Anadolu Âşıklık geleneği de tıpkı İbni Haldun’un dediği gibi ustaları önek alan, açılan çığırdan yürüyen çırakların geleneği yaşatması sonunda diri kalmıştır ve hep diri kalmaya devam edecektir. Usta çırak ilişkisi Âşıklık geleneğin olmazsa olmazıdır. Günümüzde geçerliliği zayıflasada halen varlığını sürdürmek zorundadır. Gelenek iyi bir ustanın tedrisatında Âşıklık adabını “Adab-ı Muhaşaratı” öğrenmesi ile gelişmektedir. Şairin dediği gibi “Bir ustaya olsam çırak, Bir olurdu yakın ırak” Bir ustaya çırak olan Âşık adayı önce edepli olmayı, konuşmayı, oturmayı, kalkmayı, büyüklere saygılı olmayı, dinlemeyi öğrendikten sonra âşıklığın diğer yönlerini öğrenmeye geçebilir. Bir çırağın usta Âşık olabilmesi yıllar alabilmektedir. Uzun yıllar ustası ile oba oba, köy köy, kent kent dolaşan çırak Âşıklığın inceliklerini değişik halk meclislerinde bulunarak görerek ve yaşayarak öğrenmektedir. Ustasının sazını taşımakta ve onun bir evlat gibi hizmetlerini görmektedir. Uzun zaman ustasının türkülerini söylemeke, daha sonra başka ustaların eserlerini okumakta, meclislerde kabul gördüğünde ise ustasının  nezaretinde kendi eserlerini oluşturabilmektedir. Ustası tarafından icazet verildiğinde artık usta Âşık olduğu kabul görülmekte ve artık yanına çırak alabilecek duruma gelmektedir. Bu silsile Âşıklık geleneğinin yıllarca yaşatılmasında en önemli etken olmuştur ve halende devam etmektedir.
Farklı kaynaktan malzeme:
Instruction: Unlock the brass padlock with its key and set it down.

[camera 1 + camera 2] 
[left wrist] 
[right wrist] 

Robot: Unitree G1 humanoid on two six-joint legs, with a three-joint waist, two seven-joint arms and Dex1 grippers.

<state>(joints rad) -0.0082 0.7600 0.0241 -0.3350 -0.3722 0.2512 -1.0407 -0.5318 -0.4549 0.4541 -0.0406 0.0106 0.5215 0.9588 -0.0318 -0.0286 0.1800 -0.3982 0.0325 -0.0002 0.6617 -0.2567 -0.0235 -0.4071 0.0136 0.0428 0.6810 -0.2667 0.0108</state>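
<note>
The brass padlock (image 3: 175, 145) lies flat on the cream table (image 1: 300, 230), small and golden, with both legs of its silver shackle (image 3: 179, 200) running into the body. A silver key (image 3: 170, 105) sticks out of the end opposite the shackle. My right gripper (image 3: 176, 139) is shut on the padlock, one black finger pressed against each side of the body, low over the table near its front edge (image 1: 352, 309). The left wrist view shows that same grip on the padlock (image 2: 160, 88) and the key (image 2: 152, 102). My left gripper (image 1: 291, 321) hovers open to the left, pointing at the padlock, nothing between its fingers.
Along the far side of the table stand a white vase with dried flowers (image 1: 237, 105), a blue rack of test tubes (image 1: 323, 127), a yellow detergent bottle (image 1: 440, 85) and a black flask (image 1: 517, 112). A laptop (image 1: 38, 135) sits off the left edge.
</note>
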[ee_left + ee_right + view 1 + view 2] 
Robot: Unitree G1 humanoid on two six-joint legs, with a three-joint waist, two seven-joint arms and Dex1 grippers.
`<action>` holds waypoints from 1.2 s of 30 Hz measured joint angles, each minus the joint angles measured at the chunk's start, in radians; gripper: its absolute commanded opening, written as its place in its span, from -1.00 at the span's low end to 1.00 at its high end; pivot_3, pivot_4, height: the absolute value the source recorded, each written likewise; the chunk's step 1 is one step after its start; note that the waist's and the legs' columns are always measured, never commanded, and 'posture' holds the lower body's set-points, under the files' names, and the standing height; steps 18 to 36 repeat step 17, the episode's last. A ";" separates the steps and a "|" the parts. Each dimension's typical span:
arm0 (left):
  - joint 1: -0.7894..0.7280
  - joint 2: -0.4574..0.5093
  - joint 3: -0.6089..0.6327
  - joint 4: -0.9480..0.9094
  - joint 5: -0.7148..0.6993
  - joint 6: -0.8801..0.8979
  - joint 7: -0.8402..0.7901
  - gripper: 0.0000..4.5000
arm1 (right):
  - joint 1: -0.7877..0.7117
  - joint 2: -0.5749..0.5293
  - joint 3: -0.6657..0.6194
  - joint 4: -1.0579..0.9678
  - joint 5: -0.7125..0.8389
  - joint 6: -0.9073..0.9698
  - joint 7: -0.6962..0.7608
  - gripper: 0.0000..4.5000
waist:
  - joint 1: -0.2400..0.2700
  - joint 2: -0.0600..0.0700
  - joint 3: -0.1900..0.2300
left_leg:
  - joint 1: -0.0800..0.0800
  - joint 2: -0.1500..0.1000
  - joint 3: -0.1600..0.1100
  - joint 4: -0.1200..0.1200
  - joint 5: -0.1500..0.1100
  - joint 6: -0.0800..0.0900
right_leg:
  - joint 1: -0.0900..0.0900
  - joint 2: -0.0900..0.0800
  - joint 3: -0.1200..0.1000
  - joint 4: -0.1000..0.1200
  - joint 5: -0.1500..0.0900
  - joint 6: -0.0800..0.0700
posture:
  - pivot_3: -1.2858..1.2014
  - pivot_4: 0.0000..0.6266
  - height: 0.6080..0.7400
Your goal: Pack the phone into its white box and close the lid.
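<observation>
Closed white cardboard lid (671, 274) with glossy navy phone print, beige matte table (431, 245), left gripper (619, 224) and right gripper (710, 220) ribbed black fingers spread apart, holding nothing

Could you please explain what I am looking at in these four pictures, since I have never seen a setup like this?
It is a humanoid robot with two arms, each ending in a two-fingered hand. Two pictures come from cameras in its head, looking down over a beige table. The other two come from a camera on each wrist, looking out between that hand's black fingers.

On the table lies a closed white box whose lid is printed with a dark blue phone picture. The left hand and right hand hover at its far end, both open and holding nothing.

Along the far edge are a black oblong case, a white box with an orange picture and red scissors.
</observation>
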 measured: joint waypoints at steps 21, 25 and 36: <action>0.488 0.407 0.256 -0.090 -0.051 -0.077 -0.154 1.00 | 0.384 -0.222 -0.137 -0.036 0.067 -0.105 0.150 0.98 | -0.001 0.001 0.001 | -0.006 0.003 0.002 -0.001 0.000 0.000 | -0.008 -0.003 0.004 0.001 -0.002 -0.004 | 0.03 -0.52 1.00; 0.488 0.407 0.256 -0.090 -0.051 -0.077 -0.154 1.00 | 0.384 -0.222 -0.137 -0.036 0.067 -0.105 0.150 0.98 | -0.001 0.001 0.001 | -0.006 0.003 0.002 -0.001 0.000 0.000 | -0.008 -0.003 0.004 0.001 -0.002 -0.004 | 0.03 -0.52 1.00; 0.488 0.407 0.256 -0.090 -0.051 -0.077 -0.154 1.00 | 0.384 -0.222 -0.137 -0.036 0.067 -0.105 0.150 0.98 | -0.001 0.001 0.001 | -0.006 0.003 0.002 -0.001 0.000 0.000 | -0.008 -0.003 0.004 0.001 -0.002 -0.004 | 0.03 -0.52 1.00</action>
Geleneğin yaşatılmasında önemli bir faktör ise Türkmen beyleri ve obalarında her beyin ve obanın oda Âşıklarının varlığıdır. Beylerin yanında zaman zaman onla danışmanlıkta yapan Âşıkları vardır. Bunların en bilinenleri Ertuğrul beyin Âşığı Mülhem dir, her zaman Ertuğrul beyin toylarında ve otağında bulunmuş ve obaya nasihatler etmiştir. Bu türden bir diğer örnek ise Avşar beyi Kozanoğlu’nun oda Âşığı Karacaoğlandır. Kozanoğlu Karacaoğlan’ı hep yanında bulundurmuş, geniş coğrafyada hareket alanı bulmuştur.

Anadolu Âşıklık geleneği teknolojinin gelişmiş ağ toplumunun keşmekeşliğinde varlığını sürdürmeye çalışmaktadır. Ne pahasına olursa olsun kültürlerin savaşının başladığı dünyada kültürü galebe çalan milletler üstünlük sağlayacaklardır.